As mention previously obesity is the other big(no pun intended) issue for mental health patients. It is well known that certain psychiatric medication induce weight gain and in longer term morbid obesity. Obesity leads to several physical health related issues as well as mental health. This would include,  Type 2 Diabetes Mellitus, Stroke, Coronary Heart Diseases, Infertility, Loss of Bladder Control, and many many more.

Regarding T2DM, it becomes a big issue within a hospital setting as often the health care staff looking after patients with diabetes sometimes mistake hypoglycaemic episodes with delirium or psychological breakdown, hence delay of proper treatment. With patients who suffer from schizophrenia they also often suffer from defective glucose tolerance and insulin resistance. Which makes recognising diabetic crisis hard to tell from psychological crisis, for those who are not appropriately trained.

Then there the psychological issues. Being obese can lead to depression, anxiety, body dysmorphia, low self esteem, and many more. Of course if you already do have those issues being obese will exacerbate those issues.

Since weight gain is a very common side effect of psychiatric medication, and well known by mental health care professionals,  I do wonder why rolling out weight management plans alongside starting the drugs isn't done. Because losing weight is not an impossibility like a lot of professionals seem to believe.

 The medications will increase their appetite, but that is not the only reason for it. Whilst in a secure setting patients become more idle, and their diet intake tends to be very poor. I remember watching patients eating increbile amounts of takeaway foods, sweets and gulped vast quantities of soft drinks. But on the flip side I don't remember an awful lot of healthy food stuff being promoted, like the 5 a day fruit and veg intake.Or just the whole Change4Life campaign. Or drink to water. Or even Meat Free Monday's.

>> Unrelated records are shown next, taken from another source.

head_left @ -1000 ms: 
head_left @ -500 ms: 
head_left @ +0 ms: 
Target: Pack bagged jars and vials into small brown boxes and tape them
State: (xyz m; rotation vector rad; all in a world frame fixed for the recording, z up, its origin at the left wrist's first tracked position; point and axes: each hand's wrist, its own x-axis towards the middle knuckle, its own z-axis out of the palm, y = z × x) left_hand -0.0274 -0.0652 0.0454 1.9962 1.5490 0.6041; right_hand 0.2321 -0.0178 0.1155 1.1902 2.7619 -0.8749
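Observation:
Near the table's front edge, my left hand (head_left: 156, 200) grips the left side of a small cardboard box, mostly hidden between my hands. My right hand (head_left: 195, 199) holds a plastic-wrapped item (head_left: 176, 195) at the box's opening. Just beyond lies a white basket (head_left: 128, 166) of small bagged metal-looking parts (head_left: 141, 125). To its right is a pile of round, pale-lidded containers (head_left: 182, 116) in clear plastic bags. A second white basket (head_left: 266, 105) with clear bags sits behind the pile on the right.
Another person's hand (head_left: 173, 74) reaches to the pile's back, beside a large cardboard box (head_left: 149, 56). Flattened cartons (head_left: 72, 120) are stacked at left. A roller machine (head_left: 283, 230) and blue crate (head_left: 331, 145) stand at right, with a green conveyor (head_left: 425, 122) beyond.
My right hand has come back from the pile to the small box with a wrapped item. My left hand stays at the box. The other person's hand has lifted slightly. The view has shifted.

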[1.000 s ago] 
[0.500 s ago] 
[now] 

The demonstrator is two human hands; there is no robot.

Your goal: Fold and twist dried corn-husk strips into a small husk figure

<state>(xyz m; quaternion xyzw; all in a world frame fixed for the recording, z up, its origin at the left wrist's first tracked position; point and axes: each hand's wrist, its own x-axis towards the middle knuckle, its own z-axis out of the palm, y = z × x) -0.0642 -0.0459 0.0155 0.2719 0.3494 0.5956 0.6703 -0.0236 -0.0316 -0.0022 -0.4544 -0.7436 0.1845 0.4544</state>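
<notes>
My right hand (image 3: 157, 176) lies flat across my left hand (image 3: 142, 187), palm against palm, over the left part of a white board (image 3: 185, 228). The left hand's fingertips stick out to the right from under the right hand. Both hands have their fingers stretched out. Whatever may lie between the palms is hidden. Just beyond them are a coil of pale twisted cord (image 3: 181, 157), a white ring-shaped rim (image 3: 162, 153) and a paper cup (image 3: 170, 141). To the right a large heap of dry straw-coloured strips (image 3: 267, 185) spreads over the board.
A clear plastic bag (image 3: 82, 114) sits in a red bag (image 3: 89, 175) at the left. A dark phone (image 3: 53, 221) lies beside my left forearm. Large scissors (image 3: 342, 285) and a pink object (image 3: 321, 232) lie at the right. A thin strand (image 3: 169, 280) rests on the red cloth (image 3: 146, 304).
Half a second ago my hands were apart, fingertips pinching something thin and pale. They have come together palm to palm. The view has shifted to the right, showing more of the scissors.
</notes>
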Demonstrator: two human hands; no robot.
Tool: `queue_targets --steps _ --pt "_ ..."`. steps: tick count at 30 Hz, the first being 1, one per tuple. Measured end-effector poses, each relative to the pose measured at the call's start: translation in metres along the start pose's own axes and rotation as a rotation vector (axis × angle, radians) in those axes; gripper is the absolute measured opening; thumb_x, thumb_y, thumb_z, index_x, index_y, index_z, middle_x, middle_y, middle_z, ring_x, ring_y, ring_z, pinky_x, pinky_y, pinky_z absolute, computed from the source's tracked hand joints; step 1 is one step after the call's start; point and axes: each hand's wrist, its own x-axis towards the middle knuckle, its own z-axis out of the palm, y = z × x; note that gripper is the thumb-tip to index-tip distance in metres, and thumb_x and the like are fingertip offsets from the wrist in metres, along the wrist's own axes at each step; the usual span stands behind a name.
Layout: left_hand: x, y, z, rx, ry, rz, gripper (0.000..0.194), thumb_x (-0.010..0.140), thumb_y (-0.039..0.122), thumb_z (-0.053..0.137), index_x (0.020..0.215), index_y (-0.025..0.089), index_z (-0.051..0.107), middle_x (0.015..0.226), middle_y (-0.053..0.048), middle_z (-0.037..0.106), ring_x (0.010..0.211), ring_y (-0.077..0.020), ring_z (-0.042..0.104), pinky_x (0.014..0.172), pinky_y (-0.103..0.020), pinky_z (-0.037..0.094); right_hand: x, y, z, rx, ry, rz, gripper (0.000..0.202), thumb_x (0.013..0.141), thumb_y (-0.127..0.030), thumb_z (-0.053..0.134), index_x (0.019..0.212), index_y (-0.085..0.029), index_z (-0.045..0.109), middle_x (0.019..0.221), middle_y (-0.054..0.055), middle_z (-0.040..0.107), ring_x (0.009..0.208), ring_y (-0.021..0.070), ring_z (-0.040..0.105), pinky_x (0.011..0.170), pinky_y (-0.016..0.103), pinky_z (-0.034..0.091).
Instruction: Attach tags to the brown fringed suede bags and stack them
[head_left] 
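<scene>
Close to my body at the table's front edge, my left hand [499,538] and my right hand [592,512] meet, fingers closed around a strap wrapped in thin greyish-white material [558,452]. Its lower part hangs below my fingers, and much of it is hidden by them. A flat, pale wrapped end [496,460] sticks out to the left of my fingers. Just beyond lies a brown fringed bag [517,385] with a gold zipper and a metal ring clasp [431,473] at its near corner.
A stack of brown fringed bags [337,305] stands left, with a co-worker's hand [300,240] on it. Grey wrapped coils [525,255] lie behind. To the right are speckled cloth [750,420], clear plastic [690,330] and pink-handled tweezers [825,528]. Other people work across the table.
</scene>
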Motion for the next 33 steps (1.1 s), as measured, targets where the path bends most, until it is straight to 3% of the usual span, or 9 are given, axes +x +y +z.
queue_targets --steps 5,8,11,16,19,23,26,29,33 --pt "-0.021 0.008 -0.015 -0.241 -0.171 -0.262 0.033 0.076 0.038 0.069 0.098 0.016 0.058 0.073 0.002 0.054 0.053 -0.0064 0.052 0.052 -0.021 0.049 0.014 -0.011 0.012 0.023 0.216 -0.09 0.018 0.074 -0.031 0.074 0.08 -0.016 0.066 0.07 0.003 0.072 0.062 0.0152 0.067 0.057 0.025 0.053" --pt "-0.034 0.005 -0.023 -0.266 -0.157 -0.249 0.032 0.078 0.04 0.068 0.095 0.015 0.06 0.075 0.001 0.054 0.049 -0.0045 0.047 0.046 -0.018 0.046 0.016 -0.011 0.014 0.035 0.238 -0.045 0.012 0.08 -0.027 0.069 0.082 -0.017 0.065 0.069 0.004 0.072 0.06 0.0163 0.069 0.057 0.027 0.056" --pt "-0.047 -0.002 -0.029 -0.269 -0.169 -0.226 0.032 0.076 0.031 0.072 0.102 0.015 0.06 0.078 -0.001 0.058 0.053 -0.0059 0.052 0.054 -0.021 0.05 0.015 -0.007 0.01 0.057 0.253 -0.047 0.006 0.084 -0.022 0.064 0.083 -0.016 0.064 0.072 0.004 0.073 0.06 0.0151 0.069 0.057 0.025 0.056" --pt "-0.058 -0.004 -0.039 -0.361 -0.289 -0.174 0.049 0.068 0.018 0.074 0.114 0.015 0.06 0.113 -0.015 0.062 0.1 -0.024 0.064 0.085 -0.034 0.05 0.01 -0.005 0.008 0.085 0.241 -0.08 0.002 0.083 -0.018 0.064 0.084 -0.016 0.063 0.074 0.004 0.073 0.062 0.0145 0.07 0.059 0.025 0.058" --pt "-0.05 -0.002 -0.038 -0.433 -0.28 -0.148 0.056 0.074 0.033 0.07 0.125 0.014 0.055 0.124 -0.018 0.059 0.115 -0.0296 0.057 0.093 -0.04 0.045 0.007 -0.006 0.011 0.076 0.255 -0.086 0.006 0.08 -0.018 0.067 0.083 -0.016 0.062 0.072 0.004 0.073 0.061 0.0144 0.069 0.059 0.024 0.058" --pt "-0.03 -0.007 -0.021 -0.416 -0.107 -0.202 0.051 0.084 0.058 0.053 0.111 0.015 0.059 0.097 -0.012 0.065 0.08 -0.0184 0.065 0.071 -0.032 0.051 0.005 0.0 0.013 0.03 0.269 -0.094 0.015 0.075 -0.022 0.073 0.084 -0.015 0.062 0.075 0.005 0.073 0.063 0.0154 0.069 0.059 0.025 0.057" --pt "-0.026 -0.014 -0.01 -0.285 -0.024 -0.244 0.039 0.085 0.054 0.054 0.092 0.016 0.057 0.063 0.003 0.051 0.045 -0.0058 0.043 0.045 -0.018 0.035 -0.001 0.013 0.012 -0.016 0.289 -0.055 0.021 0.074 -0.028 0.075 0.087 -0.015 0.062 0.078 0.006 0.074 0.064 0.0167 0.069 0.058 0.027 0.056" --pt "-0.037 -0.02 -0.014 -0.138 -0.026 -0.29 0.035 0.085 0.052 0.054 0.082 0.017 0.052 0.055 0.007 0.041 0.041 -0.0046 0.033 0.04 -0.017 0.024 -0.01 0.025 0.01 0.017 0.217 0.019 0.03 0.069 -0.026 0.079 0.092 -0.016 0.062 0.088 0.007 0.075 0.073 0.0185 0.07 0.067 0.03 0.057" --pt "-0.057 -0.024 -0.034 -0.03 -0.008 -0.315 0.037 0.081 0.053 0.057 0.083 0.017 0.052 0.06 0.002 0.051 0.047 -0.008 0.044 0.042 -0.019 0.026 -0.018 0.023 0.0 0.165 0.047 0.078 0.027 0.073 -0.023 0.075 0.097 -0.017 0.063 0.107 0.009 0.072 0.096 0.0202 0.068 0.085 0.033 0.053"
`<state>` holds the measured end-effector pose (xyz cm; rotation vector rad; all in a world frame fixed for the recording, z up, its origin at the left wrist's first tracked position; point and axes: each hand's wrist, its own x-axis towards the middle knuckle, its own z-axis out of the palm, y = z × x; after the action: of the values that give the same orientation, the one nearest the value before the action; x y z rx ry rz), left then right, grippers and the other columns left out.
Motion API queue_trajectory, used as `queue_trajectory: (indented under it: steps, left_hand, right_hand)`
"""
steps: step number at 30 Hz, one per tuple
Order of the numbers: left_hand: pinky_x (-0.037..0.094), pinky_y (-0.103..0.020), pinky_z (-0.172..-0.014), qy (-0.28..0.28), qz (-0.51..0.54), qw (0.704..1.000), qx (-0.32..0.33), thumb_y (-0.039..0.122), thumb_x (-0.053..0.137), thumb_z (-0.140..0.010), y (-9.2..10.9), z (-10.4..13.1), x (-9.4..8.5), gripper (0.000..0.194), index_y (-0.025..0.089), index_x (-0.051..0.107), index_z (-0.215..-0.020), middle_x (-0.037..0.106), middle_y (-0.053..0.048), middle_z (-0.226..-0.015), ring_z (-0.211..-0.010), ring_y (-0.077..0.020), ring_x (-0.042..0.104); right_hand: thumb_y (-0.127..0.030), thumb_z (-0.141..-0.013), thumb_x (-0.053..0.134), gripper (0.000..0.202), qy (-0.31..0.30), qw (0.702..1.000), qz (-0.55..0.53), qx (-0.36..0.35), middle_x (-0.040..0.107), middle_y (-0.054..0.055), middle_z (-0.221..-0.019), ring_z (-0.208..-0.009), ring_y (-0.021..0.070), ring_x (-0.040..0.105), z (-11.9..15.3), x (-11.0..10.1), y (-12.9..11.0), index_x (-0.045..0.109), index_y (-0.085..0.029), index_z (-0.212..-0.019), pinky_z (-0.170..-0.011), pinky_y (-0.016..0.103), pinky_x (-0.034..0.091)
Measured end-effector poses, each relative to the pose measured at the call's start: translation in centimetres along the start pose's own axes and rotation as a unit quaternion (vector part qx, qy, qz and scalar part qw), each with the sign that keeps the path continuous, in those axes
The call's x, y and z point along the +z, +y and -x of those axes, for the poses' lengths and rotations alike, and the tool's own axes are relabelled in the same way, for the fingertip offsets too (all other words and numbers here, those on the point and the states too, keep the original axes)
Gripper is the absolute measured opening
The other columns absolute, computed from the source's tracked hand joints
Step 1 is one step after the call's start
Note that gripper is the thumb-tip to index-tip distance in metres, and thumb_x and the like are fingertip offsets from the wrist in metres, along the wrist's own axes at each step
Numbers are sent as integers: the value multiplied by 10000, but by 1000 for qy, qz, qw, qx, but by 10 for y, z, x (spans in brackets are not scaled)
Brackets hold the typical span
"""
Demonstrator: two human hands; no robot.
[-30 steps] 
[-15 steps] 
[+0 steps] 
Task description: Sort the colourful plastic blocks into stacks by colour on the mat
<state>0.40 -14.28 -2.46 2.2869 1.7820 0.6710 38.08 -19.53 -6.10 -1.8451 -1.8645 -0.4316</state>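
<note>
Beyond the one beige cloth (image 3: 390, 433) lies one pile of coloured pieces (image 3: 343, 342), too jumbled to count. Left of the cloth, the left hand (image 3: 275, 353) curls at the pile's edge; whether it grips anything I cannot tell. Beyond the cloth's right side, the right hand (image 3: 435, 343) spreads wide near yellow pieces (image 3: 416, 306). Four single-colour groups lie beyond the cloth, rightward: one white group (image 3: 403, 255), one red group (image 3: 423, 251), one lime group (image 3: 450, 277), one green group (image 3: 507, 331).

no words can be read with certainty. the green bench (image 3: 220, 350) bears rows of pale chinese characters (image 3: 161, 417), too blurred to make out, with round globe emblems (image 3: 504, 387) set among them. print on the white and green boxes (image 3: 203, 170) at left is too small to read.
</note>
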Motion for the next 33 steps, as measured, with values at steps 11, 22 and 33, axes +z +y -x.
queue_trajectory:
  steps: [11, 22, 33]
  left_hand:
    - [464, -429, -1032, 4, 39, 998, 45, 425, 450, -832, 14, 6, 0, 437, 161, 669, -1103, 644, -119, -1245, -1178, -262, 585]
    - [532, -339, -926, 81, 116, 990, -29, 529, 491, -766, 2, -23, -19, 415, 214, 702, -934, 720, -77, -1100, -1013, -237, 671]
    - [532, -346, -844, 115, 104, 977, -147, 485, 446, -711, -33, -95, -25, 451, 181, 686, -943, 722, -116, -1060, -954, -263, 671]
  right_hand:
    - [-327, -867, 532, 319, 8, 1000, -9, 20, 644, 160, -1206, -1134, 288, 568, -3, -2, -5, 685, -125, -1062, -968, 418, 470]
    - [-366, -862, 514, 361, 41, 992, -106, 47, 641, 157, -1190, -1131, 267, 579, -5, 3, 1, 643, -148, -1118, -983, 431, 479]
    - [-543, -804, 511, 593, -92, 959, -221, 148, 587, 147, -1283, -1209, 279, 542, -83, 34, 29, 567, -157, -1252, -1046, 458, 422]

In a large study published by NJEM, it was shown that with the right plan and the right intervention, patients with serious mental health problems could lose weight and not just that but keep their weight down following lessening of weight loss sessions. Even with obstructions like hospital attendence's, breakdown in mental health and so forth. Of course like with smoking, it is sometimes hard for nurses to be role models for life style changes when they also feel like they can't tackle the subject due to their own life style.

All in all, what I personally would like to see more of is further physical health training for mental health nurses, and of course vice versa for general nurses. Because all training for either will only improve both professionals healthcare practice.